Ever since I have been looking into the truth and conspiracy world, I have felt like I am living two lives in two different worlds. I climb in and out.
Once you have stumbled into the parallel existence, it is hard to turn back, and that could be why many people don’t want to enter. Sometimes I feel I would like to rewind and not be here. The reason I got here was because I could not turn a blind eye to the endless paedophilia, war, mass slaughter, and slavery that are going on all over the world. And that’s what pulls me back in. I can’t go around in a superficial happy existence knowing what else is going on, and I don’t want to close down my mind and pretend.
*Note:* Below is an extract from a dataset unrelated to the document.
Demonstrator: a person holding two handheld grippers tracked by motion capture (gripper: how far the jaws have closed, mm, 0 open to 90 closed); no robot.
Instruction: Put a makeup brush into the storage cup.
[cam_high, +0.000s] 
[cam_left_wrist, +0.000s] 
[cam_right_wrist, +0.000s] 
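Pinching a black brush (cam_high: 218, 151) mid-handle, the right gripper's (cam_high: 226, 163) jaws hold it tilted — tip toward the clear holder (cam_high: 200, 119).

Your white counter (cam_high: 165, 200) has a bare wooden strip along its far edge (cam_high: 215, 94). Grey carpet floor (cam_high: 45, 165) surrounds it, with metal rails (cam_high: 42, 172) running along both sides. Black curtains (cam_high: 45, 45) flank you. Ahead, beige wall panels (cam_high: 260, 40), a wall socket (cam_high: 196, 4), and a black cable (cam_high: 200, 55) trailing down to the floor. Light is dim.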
The idea of two lives is curiously similar to the school/home, or work/home lifestyle we are all conditioned to from a very early age. Most people are programmed to be working to orders in one life (serving others, receiving money), and treating themselves to leisure and reward in the other life (being served, spending money). My double life does not involve money, but it does feel like two different worlds, with different sets of people. I feel split in two, and a more blended seamless life seems quite attractive.
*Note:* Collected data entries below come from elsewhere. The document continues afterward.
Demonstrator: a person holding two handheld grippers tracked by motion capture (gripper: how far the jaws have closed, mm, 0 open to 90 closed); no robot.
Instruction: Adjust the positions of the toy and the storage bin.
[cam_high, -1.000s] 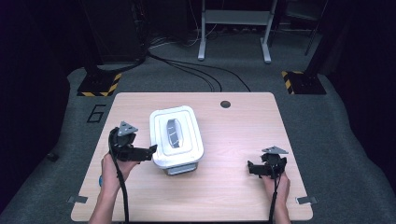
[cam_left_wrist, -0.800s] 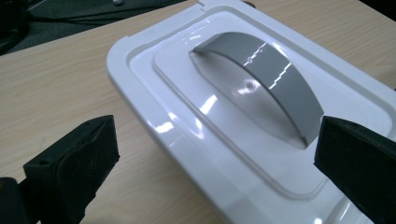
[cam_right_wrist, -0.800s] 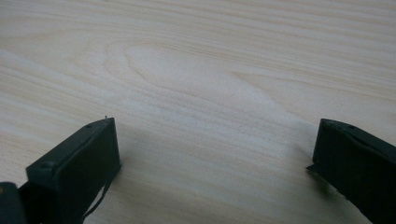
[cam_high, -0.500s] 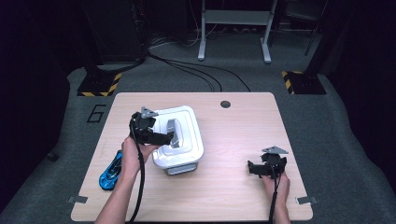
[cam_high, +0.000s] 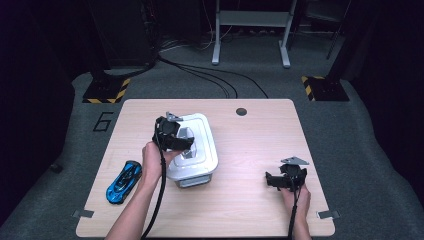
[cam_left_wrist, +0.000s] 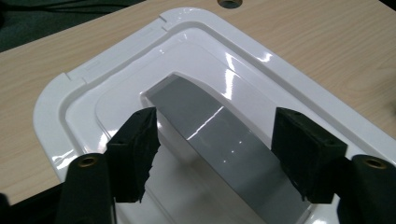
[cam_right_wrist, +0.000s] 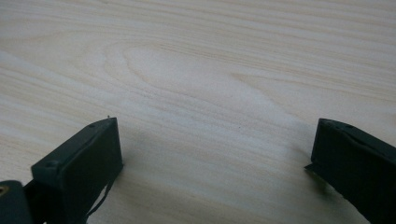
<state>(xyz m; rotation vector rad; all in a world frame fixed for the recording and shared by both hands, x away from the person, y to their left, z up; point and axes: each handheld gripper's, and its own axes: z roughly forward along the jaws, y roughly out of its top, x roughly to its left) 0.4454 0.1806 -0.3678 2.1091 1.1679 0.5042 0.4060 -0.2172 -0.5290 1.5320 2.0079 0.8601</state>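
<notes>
A: What's the setting?

B: A light wooden table (cam_high: 250, 150) with a round cable hole (cam_high: 241, 111) near its far edge, on grey carpet (cam_high: 380, 150) marked "6" (cam_high: 102, 121). Black cables (cam_high: 210, 75) run to a grey metal stand (cam_high: 250, 30); yellow-black striped blocks (cam_high: 106, 91) flank it.

A: And the work?

B: A white lidded box (cam_high: 197, 150) sits left of centre. The left gripper (cam_left_wrist: 215, 154) is over it; its jaws have just been closing, the grey handle (cam_left_wrist: 219, 135) between them, pads not yet pressing. A blue toy car (cam_high: 123, 181) lies near the left edge.

A: The other?

B: The right gripper (cam_high: 276, 181) rests apart, jaws spread over bare wood.
</notes>
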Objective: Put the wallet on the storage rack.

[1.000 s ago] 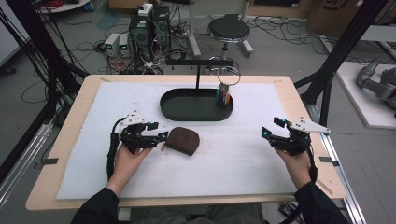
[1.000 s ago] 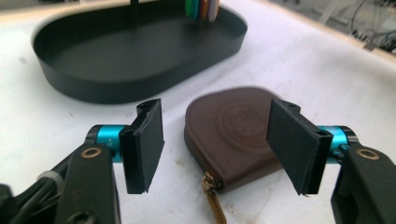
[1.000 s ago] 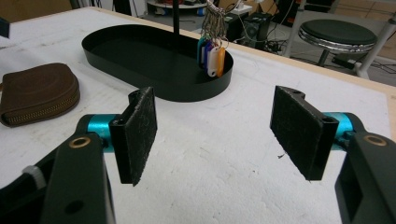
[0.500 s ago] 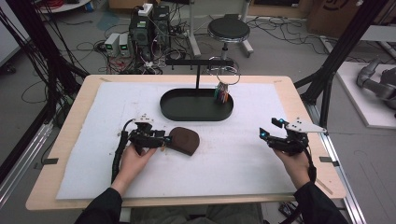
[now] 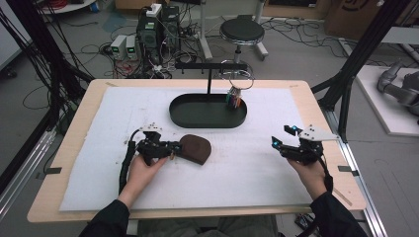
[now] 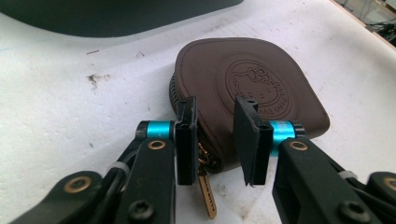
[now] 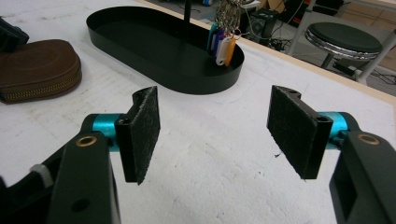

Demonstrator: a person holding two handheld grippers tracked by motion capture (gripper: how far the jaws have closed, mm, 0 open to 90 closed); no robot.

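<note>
Brown leather pouch [image 6: 252, 93]: lies flat on the white mat of the counter [image 5: 74, 163], left of centre, just in front of the black tray [image 5: 207, 112]; zip edge and gold pull tab [image 6: 208, 196] face the left gripper.
Left gripper [image 6: 215, 140]: jaws have just been closing, now narrowed around the pouch's near corner; a gap shows on both pads, so no grip yet by my reading.
Right gripper [image 7: 224, 133]: wide open, nothing held, hovering near the right edge of the counter, well apart from the pouch.
Risk 1: bite is only on the rounded corner. Soft leather could squirm out, or the pouch could swing when lifted.
Risk 2: pull tab sits under the left pad and could get pinched instead of the body, so the zip opens.
Risk 3: closing off-centre could shove the pouch across the mat.
Around: tray with upright stand; ring of coloured key tags [image 5: 234, 98] hanging at its right end.
Obstruction: tray wall close behind the pouch, so little room to push forward.
</note>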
I notice that my “home life” is mostly off the Internet, time doing everyday physical tasks, many of which I enjoy, earning some money to pay the essential bills, being with friends and family, and others I meet along my path, and being in touch with nature. Both the human spirit and the earth spirit are a big and valuable part of my home life. Every day I see examples of human love and kindness around me, amongst the trickery and programmed behaviour that we all still fall for.
My “work life” is mostly on the Internet, totally disconnected from the earth spirit, and with a weak form of human spirit, connected mostly via machines, the internet thereby being the middleman between us all. The machines have been made by the kind of slavery I am fighting against. I dislike the physical process of sitting at a computer, and I dislike the electronics and EMF interference created by the Internet world. The Internet world is more analytical, governed by words and images. The words and images are narrow, and limit my mind.
So why am I still here?
When I spend too long off the Internet, I find I miss and crave certain things, I almost feel ill without them. I miss writing, researching, and interacting with people who are also on a journey to uncover the truth. At the moment, it feels like the internet is the only place to get this. But if I can transfer these three things into my home life, maybe I could eliminate the Internet from my life and become more whole.
A friend of mine is not on the Internet and has no mobile phone. I had not seen her for several weeks. When she came round, we were amazed to find that our thinking was along incredibly similar lines. We wondered if we are all connecting anyway naturally without the Internet. But we think it is the Internet that is connecting us and holding us together because that’s what we are using, that’s the evidence our five senses tell us is true. The internet machines get the credit for connecting us. We feel dependent on the Internet to connect us, and fear and panic set in when we think it will be taken away from us.
Surely if machines can do this kind of connecting, then so can our fantastic human brains?
People want to write, to output, to speak their mind, to scream out. A friend who is a poet tells me that a poetry magazine has 4,000 subscribers, but 60,000 contributers. Our voice has been blocked for a long time, we have not been allowed to speak. I find it easier to write than to actually speak what I want to say. But I notice I am speaking out more often, in more places. And one day I will learn to trust in the power of transmitting my thoughts by my mind alone. And by “speaking” in the way I live my life.
When I am out and about, I learn all sorts of things. The land is like a book. The buildings have a story to tell. Interactions with people I meet give me all sorts of information if only I tune in and pick it up. Nature provides many answers by its example of how things work. There is a joy in nature that you don’t get on the Internet. And there is a fear on the internet that you don’t get in nature.
So maybe I don’t need the Internet to connect and research and speak my mind ? Maybe there are other ways, better ways. Maybe one day I will become more whole and have just one life.